- HOW TO COMPLETE THIS TASK
An exact repetition of the listing is required.

++++ PROVIDED ENTRIES

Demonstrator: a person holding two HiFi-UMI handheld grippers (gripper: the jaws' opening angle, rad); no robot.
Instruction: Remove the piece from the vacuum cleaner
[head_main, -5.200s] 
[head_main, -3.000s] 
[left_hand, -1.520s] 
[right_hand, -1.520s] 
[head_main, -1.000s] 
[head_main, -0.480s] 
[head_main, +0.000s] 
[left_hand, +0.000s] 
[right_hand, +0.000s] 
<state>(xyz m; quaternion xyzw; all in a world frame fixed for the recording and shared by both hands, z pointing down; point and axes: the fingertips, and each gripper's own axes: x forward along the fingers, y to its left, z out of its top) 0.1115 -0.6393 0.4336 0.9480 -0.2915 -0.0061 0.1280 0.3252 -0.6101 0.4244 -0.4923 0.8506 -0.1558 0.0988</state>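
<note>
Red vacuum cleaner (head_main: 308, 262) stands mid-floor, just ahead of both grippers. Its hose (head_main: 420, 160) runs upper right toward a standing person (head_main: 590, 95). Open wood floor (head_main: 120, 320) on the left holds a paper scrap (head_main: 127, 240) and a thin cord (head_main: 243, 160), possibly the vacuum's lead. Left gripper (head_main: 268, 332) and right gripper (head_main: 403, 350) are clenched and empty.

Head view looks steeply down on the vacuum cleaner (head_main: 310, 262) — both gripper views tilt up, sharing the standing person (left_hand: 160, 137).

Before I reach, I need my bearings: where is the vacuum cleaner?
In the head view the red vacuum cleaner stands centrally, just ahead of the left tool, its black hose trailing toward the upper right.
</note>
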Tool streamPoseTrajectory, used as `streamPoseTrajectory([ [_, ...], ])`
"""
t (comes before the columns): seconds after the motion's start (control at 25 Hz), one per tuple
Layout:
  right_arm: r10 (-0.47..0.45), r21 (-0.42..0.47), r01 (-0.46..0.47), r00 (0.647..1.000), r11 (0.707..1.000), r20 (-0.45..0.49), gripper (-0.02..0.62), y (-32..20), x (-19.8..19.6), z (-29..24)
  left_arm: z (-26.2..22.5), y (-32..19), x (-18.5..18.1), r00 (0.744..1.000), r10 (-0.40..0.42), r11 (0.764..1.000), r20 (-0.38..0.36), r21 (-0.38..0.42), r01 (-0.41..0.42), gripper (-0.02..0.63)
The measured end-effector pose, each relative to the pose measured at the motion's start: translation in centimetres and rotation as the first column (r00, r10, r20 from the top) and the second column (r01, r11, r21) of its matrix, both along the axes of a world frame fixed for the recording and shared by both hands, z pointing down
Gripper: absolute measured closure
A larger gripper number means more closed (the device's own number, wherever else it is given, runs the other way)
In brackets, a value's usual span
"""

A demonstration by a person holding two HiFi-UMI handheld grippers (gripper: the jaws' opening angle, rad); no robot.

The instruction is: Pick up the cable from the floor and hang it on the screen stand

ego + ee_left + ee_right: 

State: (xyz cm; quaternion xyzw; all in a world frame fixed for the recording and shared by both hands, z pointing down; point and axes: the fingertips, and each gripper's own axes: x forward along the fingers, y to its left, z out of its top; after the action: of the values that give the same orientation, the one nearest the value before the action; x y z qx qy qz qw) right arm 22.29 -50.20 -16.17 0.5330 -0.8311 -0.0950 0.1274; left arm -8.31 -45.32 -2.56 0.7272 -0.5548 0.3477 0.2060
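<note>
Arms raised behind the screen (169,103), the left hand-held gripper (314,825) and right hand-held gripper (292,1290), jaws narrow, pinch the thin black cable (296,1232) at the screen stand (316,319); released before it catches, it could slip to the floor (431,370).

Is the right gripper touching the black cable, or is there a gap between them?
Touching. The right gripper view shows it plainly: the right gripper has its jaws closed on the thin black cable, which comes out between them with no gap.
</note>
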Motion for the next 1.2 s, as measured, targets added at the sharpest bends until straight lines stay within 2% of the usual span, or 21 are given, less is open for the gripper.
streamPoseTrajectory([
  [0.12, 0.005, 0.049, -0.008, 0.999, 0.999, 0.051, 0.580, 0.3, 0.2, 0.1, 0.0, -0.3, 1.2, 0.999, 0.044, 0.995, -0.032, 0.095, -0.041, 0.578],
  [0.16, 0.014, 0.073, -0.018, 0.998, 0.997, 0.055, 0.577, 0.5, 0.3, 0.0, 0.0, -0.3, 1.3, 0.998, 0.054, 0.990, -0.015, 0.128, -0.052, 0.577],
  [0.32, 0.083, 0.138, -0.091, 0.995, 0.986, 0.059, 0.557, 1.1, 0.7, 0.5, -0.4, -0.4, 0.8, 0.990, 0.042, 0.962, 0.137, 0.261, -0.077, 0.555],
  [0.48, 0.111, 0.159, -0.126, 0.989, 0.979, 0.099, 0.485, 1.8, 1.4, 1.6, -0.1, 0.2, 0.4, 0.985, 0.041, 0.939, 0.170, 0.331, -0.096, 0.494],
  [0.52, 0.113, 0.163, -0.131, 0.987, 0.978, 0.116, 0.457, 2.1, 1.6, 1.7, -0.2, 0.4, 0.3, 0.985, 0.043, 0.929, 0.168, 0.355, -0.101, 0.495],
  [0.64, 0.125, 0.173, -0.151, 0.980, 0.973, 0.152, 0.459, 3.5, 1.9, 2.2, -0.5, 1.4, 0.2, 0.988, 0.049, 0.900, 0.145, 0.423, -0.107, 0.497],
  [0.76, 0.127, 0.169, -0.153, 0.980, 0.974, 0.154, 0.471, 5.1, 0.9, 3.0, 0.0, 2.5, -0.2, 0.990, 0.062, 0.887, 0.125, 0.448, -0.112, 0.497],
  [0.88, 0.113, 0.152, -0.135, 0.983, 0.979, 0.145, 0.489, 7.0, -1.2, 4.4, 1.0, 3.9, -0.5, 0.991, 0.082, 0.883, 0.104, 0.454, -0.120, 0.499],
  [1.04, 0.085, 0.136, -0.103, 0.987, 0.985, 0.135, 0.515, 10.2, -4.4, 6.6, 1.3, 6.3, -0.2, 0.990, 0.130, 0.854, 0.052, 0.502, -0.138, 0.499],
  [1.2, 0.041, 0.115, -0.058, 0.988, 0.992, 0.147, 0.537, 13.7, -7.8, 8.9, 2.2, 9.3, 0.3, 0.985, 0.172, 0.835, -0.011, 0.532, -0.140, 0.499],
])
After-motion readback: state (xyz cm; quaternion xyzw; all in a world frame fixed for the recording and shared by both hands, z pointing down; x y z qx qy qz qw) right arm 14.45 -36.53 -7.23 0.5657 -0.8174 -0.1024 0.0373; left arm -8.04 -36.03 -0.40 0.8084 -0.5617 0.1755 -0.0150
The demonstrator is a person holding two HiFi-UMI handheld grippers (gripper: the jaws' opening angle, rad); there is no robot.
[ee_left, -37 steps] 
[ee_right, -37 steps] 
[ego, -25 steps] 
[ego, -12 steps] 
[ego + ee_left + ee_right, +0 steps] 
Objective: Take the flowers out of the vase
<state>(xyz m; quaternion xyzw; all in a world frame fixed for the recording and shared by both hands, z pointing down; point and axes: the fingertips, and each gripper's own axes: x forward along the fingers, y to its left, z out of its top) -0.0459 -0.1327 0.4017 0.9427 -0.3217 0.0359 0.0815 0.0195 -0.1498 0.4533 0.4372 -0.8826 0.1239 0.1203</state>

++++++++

- RESPONSE AREA
Demonstrator: a person holding two HiFi-UMI handheld grippers (gripper: the jaws' opening angle, rad); no robot.
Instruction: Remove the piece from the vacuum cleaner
[head_main, -5.200s] 
[head_main, -3.000s] 
[left_hand, -1.520s] 
[right_hand, -1.520s] 
[head_main, -1.000s] 
[head_main, -0.480s] 
[head_main, +0.000s] 
[left_hand, +0.000s] 
[right_hand, +0.000s] 
<state>(xyz m; quaternion xyzw; all in a world frame fixed for the recording and shared by both hands, z pointing down; point and axes: the fingertips, and each gripper's own axes: x forward along the fingers, y to its left, z out of its top) 0.1115 -0.6393 0.4336 0.9480 -0.2915 -0.0061 0.1280 0.3252 -0.6101 0.4244 -0.4923 0.8506 -0.1558 0.0988</state>
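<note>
Red vacuum cleaner (head_main: 308, 262) stands mid-floor, just ahead of both grippers. Its hose (head_main: 420, 160) runs upper right toward a standing person (head_main: 590, 95). Open wood floor (head_main: 120, 320) on the left holds a paper scrap (head_main: 127, 240) and a thin cord (head_main: 243, 160), possibly the vacuum's lead. Left gripper (head_main: 268, 332) and right gripper (head_main: 403, 350) are clenched and empty.

Head view looks steeply down on the vacuum cleaner (head_main: 310, 262) — both gripper views tilt up, sharing the standing person (left_hand: 160, 137).

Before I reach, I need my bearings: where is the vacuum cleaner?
In the head view the red vacuum cleaner stands centrally, just ahead of the left tool, its black hose trailing toward the upper right.
</note>
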Tool streamPoseTrajectory, used as `streamPoseTrajectory([ [_, ...], ])`
"""
t (comes before the columns): seconds after the motion's start (control at 25 Hz), one per tuple
Layout:
  right_arm: r10 (-0.47..0.45), r21 (-0.42..0.47), r01 (-0.46..0.47), r00 (0.647..1.000), r11 (0.707..1.000), r20 (-0.45..0.49), gripper (-0.02..0.62), y (-32..20), x (-19.8..19.6), z (-29..24)
  left_arm: z (-26.2..22.5), y (-32..19), x (-18.5..18.1), r00 (0.744..1.000), r10 (-0.40..0.42), r11 (0.764..1.000), r20 (-0.38..0.36), r21 (-0.38..0.42), r01 (-0.41..0.42), gripper (-0.02..0.63)
The measured end-effector pose, each relative to the pose measured at the motion's start: translation in centimetres and rotation as the first column (r00, r10, r20 from the top) and the second column (r01, r11, r21) of its matrix, both along the axes of a world frame fixed for the recording and shared by both hands, z pointing down
Gripper: absolute measured closure
A larger gripper number means more closed (the device's own number, wherever else it is given, runs the other way)
In brackets, a value's usual span
"""

A demonstration by a person holding two HiFi-UMI handheld grippers (gripper: the jaws' opening angle, rad); no robot.

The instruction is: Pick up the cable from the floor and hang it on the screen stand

ego + ee_left + ee_right: 

State: (xyz cm; quaternion xyzw; all in a world frame fixed for the recording and shared by both hands, z pointing down; point and axes: the fingertips, and each gripper's own axes: x forward along the fingers, y to its left, z out of its top; after the action: of the values that give the same orientation, the one nearest the value before the action; x y z qx qy qz qw) right arm 22.29 -50.20 -16.17 0.5330 -0.8311 -0.0950 0.1274; left arm -8.31 -45.32 -2.56 0.7272 -0.5548 0.3477 0.2060
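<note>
Arms raised behind the screen (169,103), the left hand-held gripper (314,825) and right hand-held gripper (292,1290), jaws narrow, pinch the thin black cable (296,1232) at the screen stand (316,319); released before it catches, it could slip to the floor (431,370).

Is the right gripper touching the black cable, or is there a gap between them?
Touching. The right gripper view shows it plainly: the right gripper has its jaws closed on the thin black cable, which comes out between them with no gap.
</note>
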Motion for the next 1.2 s, as measured, targets added at the sharpest bends until straight lines stay within 2% of the usual span, or 21 are given, less is open for the gripper.
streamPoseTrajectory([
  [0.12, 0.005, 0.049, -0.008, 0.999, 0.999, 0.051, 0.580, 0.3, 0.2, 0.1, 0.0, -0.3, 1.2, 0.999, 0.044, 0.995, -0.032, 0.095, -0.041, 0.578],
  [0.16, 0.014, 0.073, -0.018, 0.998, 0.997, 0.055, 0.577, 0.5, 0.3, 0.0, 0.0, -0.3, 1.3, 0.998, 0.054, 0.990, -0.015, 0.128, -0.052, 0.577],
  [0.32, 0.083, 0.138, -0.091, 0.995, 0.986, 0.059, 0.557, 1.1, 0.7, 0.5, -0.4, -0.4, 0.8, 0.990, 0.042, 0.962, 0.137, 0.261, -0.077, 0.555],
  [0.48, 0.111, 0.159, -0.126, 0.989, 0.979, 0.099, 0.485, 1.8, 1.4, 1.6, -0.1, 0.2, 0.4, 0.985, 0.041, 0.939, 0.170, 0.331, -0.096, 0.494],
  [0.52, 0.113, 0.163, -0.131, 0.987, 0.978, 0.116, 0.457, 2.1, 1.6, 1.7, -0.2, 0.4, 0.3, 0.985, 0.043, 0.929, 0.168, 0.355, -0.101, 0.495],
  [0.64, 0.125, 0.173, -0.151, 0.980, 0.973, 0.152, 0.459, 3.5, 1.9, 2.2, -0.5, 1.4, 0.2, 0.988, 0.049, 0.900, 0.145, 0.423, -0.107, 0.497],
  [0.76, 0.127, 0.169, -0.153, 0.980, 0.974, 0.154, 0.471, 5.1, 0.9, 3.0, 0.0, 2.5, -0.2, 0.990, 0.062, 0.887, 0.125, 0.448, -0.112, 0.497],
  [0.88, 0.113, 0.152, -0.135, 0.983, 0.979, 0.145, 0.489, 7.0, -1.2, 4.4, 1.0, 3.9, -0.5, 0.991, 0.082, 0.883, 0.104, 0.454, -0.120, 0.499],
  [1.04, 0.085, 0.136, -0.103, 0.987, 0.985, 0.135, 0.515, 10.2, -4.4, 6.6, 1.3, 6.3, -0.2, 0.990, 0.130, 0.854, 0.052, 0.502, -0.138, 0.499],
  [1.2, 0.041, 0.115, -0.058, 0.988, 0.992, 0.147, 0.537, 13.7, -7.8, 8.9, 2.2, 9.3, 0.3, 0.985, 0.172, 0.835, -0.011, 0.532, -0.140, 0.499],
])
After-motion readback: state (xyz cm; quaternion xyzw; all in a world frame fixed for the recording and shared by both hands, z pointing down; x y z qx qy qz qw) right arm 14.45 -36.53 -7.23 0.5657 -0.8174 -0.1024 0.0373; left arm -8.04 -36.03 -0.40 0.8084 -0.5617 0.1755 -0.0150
The demonstrator is a person holding two HiFi-UMI handheld grippers (gripper: the jaws' opening angle, rad); there is no robot.
[ee_left, -37 steps] 
[ee_right, -37 steps] 
[ego, -25 steps] 
[ego, -12 steps] 
[ego + ee_left + ee_right, +0 steps] 
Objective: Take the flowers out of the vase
<state>(xyz m; quaternion xyzw; all in a world frame fixed for the recording and shared by both hands, z pointing down; point and axes: the fingertips, and each gripper's own axes: x forward along the fingers, y to its left, z out of its top) -0.0459 -0.1327 0.4017 0.9427 -0.3217 0.0359 0.0815 0.0195 -0.1498 0.4533 0.4372 -0.8826 0.1239 0.1203</state>

Work on the exercise is finished.